REVIEW: Celestian Tales: Realms Beyond

REVIEW: Celestian Tales: Realms Beyond

A great story but it’s held back by glitchy textures and broken pathing in fullscreen.

Released: Steam
Type: Single-player
Genre: RPG, JRPG
Developer: Ekuator Games, Agate
Publisher: Digital Tribe
Release date: 07 May, 2020


Celestian Tales: Realms Beyond is an indie Roleplaying Game that acts as a sequel to Celestian Tales: Old North. This sequel picks up where the first game left off and your choices from the previous game have an impact on this game’s story. It’s highly recommended that you play the previous game first because it often references the previous game and you’ll be pretty lost as to what’s going on. If this sounds like something you’d enjoy, do read on because there’s a surprising amount of depth to the game.

The game features a pretty crisp hand-drawn art style.


Celestian Tales: Realms Beyond picks up shortly after the events of the previous game. Much like the previous game, you can choose between 3 separate prologue stories. Each prologue fills in a bit more of the story so the game encourages multiple playthroughs to understand everything that’s going on.
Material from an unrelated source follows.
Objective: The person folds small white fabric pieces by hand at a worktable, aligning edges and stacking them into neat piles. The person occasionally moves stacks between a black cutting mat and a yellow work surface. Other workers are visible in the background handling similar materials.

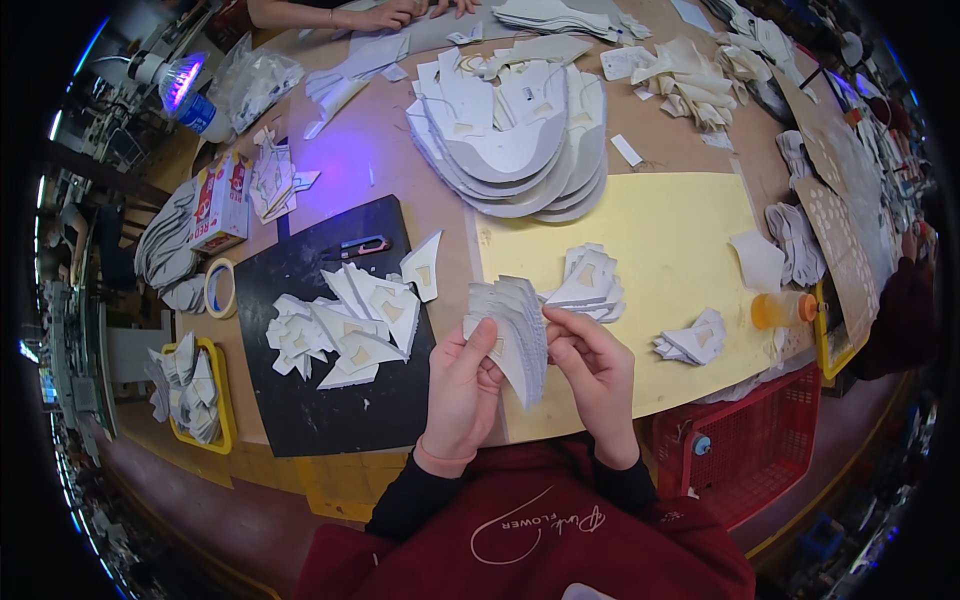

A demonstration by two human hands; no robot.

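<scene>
My left hand (462, 385) is closed round a fanned stack of cut grey-white fabric pieces (515, 335), its thumb lying across the front piece. The pieces are curved and pointed, and the front one bears a small beige patch. My right hand (592, 368) pinches the stack's right edge between thumb and fingers; the exact contact is partly hidden. Just beyond it, a small pile of similar pieces (585, 280) lies on the yellow sheet (640, 375). Another loose pile (350, 325) covers part of the black mat (310, 425) to the left.
Large U-shaped panels (510, 150) are stacked at the far middle. A cutter knife (357, 248) lies on the mat. Tape roll (220, 288), yellow basket (228, 400), orange-capped bottle (783, 310) and red crate (750, 450) surround the work area. A co-worker's hands (400, 14) show at the far edge.
</scene>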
The story revolves around the Companions of Levantine and the first act of the game largely revolves around them preparing for an event revolving around a comet that appears every 75 years. This event is viewed as a divine event and is held in the city of Godland, a major religious faction in the game. This event also marks a major change story-wise but I want to avoid spoiling it, so I’ll leave it at that.
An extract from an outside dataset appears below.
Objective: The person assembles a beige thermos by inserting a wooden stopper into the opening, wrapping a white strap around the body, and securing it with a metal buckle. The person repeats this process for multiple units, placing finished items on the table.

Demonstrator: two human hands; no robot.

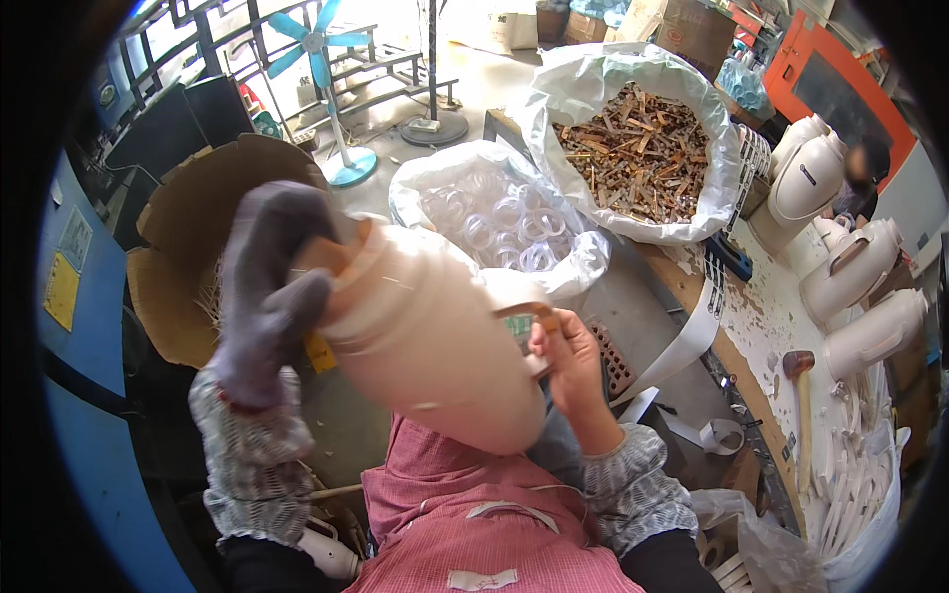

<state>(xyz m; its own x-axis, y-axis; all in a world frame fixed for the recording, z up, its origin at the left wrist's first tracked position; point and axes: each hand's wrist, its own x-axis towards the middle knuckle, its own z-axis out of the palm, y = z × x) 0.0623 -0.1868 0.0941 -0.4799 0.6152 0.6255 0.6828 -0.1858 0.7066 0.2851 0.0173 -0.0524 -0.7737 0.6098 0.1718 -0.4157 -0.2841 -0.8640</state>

One thing I’m pretty impressed with about this game is its story and its characters. This is something I was impressed with in Old North as well. The game starts off pretty cheerful with the companions enjoying life in Levantine but as the story progresses, things get much darker and it goes south very quickly for the Companions. There are also choices that you’ll make over the course of the game that will have an overall impact on the story as well which is also a nice touch. Some choices are definitely better than others though and can have some pretty dire effects later in the game.

There will also be times when the companions will split into two groups and you’ll be able to choose to follow one or the other to progress the story. This feature also encourages multiple playthroughs because once you choose one, you won’t be able to see the other side of the story, that is, unless you save the game before making your choice to go back and make the other one.

This is the battle screen and as you can see it utilizes a turn based system, somewhat similar to classic Final Fantasy.


Much of Celestian Tales: Realms Beyond revolves around exploration and progressing the story. While the game does allow you to choose various actions, the game itself is fairly linear in its progression. That isn’t a bad thing though as the story is well worth experiencing. I’ve also never had anything against linear games since many of the games I grew up with were linear in nature so this fact doesn’t bother me in the least.

Every so often, the game will require you to craft something in order to progress the story. This is quite simple to do and one of the first crafting stations you unlock is the cooking stove, which can be found in inns across the game world. The crafting system is quite simple to use too, you just need to press a button when the slider is in the green section and you’re done. There’s also a cooking/food system as well where food grants you bonuses if you eat it before battle.

It’s also worth mentioning that you actually start this game at level 40, which was the max level of the previous game. This is a small detail but it’s great for continuity reasons. The companions in this game are strong characters and their level represents that fact.

The game’s combat system is set up similarly to classic Final Fantasy utilizing a turn based setup. There is a bit of uniqueness to the combat system though. Whenever you use a normal attack you gain one SP point which allows you to use skills on your allies or foes. These skills are dependent on the characters in your party and some even have passive abilities that start at the beginning of the game. Aria, for example, creates a shield around your characters which negates one attack from an enemy, which improves your survivability by quite a lot. Outside that, it’s your standard turn based combat.

This is one of the many churches in this game. Religion plays a very large role in this game’s story, especially in the city of Godland.

Some Things Worth Mentioning.

Sadly, as much as I’ve enjoyed this game, it does have one downside to it as of writing this review. This game is quite buggy in fullscreen mode for me. I’m not sure if its because I’m using an AMD graphics card, or something else, but whenever I play in fullscreen, the character pathing screws up quite a lot, and they stand in place going back and forth really quickly. I’ve yet to find a solution to it but there was one instance where it played fine but then it reverted to the buggy pathing again. I also noticed some glitchy textures here and there as well. I’m sure these will get ironed out eventually though.

This is one of the forested areas you visit in the game. You come to this location in search of faerie dust.


Overall, I’ve enjoyed my time with Celestian Tales: Realms Beyond and even though there have been some bugs that I’ve encountered, I’ve found the story to be quite intriguing. It’s a linear RPG so that alone may deter some from giving it a try but I feel that it’s worth giving a try regardless of this fact. Definitely play the first game though, as this is a continuation of that one and you’ll likely be pretty lost as to what’s going on. I’ve decided to give this game a Save for Later, I imagine the bugs will be ironed out at some point but it might be worth waiting a bit but it’s definitely a fun game regardless.